• WORK ORDER: Copy out each line of the data that contains "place".

• INPUT RECORDS:
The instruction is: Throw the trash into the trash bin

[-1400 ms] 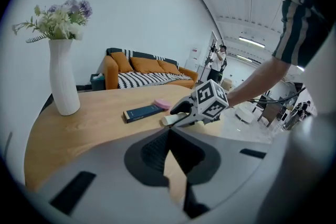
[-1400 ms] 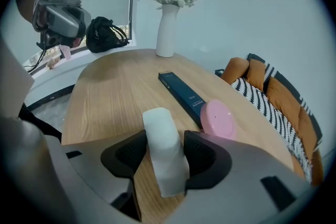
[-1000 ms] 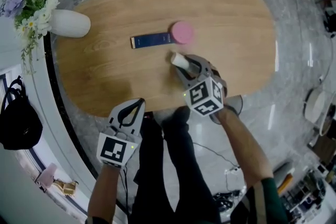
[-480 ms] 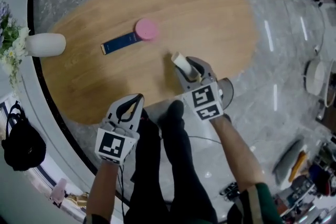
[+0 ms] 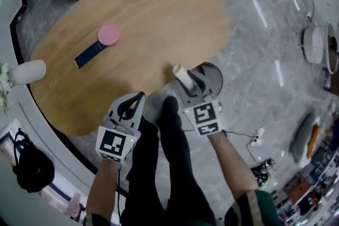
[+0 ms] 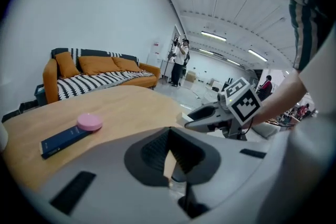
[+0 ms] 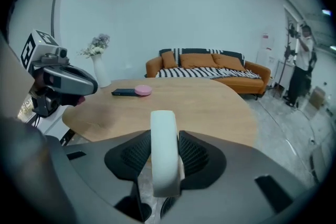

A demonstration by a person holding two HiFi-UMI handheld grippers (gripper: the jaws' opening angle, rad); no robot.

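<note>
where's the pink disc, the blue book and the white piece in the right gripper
pink disc [image 5: 108,35], head view, centre of its top
blue book [image 5: 87,55], head view, middle of its cover
white piece [image 7: 165,152], right gripper view, middle of its facing side

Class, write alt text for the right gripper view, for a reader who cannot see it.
The right gripper grips a white rounded piece of trash upright in the foreground. Beyond it is an oval wooden table bearing a pink disc and a dark blue book, with an orange sofa behind.
</note>
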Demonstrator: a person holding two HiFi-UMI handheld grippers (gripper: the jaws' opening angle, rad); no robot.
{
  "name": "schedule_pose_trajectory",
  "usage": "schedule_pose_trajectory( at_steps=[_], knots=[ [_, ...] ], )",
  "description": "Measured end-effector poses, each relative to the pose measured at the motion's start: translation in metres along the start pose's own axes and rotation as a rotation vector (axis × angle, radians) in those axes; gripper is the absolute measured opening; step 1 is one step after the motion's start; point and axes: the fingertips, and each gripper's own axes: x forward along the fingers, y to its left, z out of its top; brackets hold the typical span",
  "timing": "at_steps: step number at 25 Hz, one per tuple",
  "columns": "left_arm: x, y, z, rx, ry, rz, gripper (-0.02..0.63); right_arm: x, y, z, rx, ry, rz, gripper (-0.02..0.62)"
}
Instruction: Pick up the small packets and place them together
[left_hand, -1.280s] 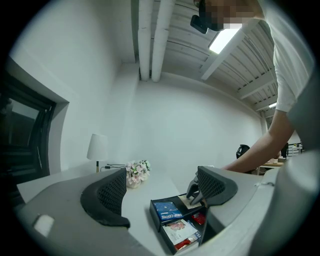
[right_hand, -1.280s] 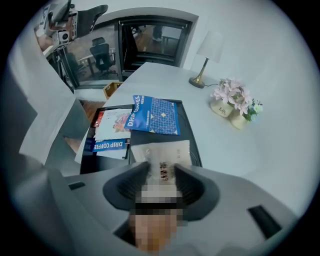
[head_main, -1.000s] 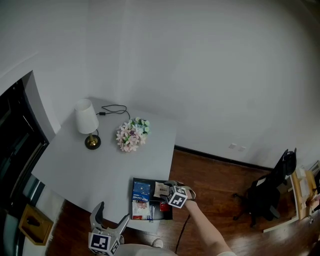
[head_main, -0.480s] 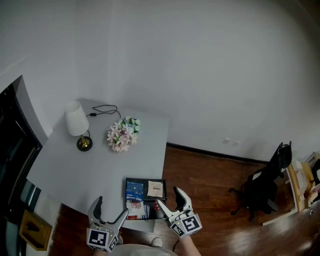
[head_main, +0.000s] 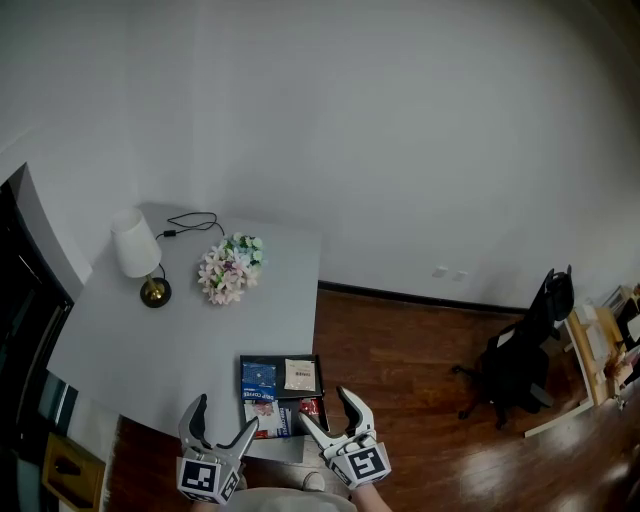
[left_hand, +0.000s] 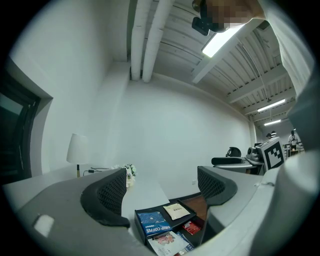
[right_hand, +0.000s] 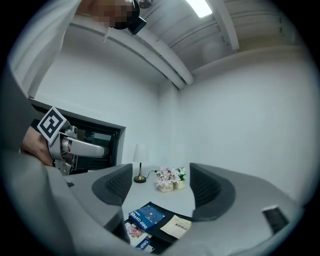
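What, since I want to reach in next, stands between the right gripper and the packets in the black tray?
Nothing visible does. The right gripper, jaws open and empty, faces the blue packet and beige packet in the black tray through open air; the left gripper hangs aside.

Bare tabletop (head_main: 150, 340) left of tray (head_main: 280, 358): open approach. Lamp (head_main: 135, 255), cable (head_main: 190, 222), flowers (head_main: 228, 268) crowd far end, well apart from tray.
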Motion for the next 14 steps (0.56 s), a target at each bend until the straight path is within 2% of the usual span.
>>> schedule_pose_trajectory(
  at_steps=[5,14],
  knots=[
    [-0.004,0.004,-0.001,-0.006,0.002,0.010,0.426,0.002,0.012,0.002,-0.025,0.018,0.035,0.373],
    [-0.019,0.018,0.002,-0.010,-0.004,0.024,0.426,0.006,0.034,0.000,-0.033,0.038,0.050,0.373]
  ],
)
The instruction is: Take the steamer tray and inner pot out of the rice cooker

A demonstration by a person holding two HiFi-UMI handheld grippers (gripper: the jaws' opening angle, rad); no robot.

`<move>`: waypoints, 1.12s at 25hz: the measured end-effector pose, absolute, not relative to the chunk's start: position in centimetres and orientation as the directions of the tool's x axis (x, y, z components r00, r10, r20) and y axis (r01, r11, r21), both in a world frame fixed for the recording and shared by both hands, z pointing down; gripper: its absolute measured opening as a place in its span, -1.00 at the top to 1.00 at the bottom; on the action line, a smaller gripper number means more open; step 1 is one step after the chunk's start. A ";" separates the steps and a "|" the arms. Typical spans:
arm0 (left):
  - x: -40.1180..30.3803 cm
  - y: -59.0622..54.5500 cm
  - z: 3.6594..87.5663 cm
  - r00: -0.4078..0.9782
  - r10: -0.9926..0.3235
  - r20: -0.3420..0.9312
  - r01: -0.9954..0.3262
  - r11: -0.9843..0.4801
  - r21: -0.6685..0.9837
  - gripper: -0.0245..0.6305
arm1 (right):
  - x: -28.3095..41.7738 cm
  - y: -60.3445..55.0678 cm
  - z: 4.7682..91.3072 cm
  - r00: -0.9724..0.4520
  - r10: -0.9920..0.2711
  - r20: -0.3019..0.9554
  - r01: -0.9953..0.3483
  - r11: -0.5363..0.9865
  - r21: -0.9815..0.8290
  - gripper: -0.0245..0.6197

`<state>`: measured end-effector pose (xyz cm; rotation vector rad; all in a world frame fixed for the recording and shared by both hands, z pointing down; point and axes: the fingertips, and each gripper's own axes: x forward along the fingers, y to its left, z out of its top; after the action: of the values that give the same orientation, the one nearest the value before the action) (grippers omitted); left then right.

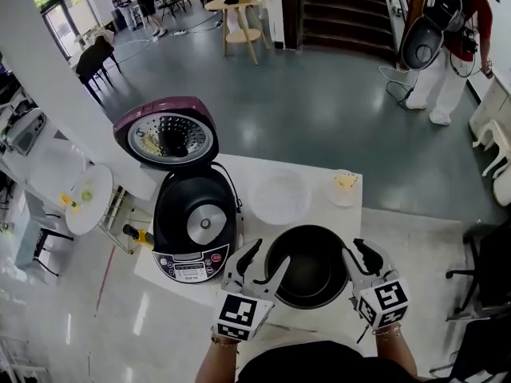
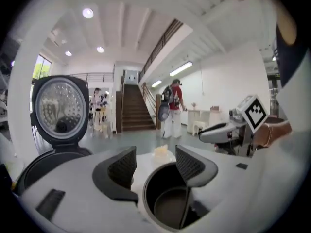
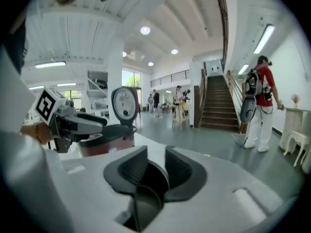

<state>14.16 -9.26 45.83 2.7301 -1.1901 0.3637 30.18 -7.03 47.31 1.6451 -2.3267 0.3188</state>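
Overhead, a white desk [image 1: 319, 214] fills the middle of the head view, with grey floor beyond it. On the desk's left side stands a black rice cooker [image 1: 196, 222], its maroon lid [image 1: 166, 134] swung open toward the upper left. At bottom centre the black inner pot [image 1: 310, 266] sits on the desk, just right of the cooker and outside it. Just above the pot in the frame lies the round, pale steamer tray [image 1: 279, 196], also out of the cooker. The left claw [image 1: 263, 263] hovers at the pot's left rim with its jaws apart and gripping nothing. The right claw [image 1: 359, 258] hovers at the right rim, its jaws parted by a narrower gap and clear of the pot. A small dish [image 1: 345, 187] rests right of the tray.
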 end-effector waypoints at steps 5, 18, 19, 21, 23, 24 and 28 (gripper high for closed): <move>12.8 -7.1 39.7 0.592 -0.802 0.082 -0.803 -0.595 -0.032 0.45 | 29.8 -4.6 41.1 -0.344 -0.927 0.152 -0.939 0.335 -0.079 0.91; 8.1 -2.6 38.2 0.463 -0.884 0.065 -0.884 -0.466 -0.041 0.93 | 28.6 -1.2 40.0 -0.347 -0.934 0.089 -0.935 0.338 -0.103 0.91; 8.0 -2.4 38.3 0.452 -0.890 0.067 -0.890 -0.455 -0.036 0.93 | 28.7 -1.1 39.9 -0.348 -0.933 0.089 -0.936 0.340 -0.096 0.91; 7.8 -2.2 38.3 0.435 -0.898 0.067 -0.899 -0.438 -0.029 0.93 | 28.8 -0.8 39.5 -0.350 -0.932 0.090 -0.936 0.344 -0.080 0.92; 7.7 -2.1 38.2 0.427 -0.902 0.064 -0.902 -0.429 -0.036 0.93 | 28.7 -0.7 39.1 -0.359 -0.930 0.086 -0.933 0.353 -0.075 0.92; 7.7 -2.0 38.2 0.425 -0.903 0.065 -0.903 -0.428 -0.044 0.93 | 28.6 -0.7 39.0 -0.363 -0.928 0.084 -0.931 0.357 -0.079 0.92; 7.4 -2.0 38.5 0.412 -0.908 0.081 -0.905 -0.418 -0.081 0.93 | 28.3 -0.6 39.2 -0.373 -0.923 0.093 -0.927 0.366 -0.082 0.92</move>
<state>7.39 -1.98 38.55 2.6605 -1.7074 0.1770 28.28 -0.63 39.18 1.7412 -2.5704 0.1866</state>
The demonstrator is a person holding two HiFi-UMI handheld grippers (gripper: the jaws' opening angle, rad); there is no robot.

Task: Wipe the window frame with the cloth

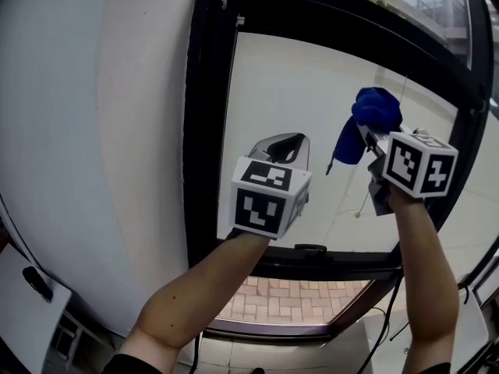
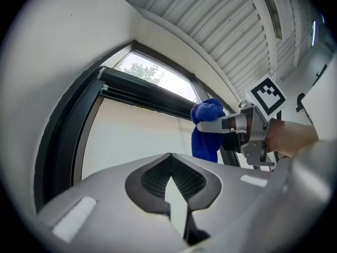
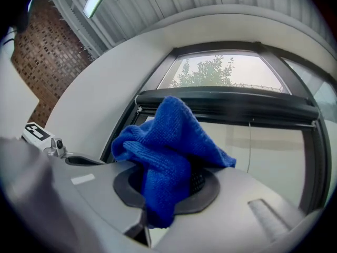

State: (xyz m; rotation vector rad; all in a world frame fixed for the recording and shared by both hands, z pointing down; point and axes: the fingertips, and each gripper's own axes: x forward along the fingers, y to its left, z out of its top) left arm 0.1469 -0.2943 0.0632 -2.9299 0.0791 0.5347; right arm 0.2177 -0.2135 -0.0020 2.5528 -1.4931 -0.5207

• ANSWER AREA:
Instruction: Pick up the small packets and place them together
`<move>`: waypoints, 1.12s at 25hz: the measured end-effector pose, absolute, not relative to the chunk's start: position in centimetres and orientation as the directions of the tool's x axis (x, y, z components r00, r10, r20) and y axis (r01, r11, r21), both in a world frame fixed for the recording and shared by both hands, z pointing down; gripper: its absolute measured opening as a place in its span, -1.00 at the top to 1.00 at the bottom; on the action line, a smaller gripper number means more open; step 1 is one step after the chunk's start. A ";" separates the steps and a "|" the arms. Typical spans:

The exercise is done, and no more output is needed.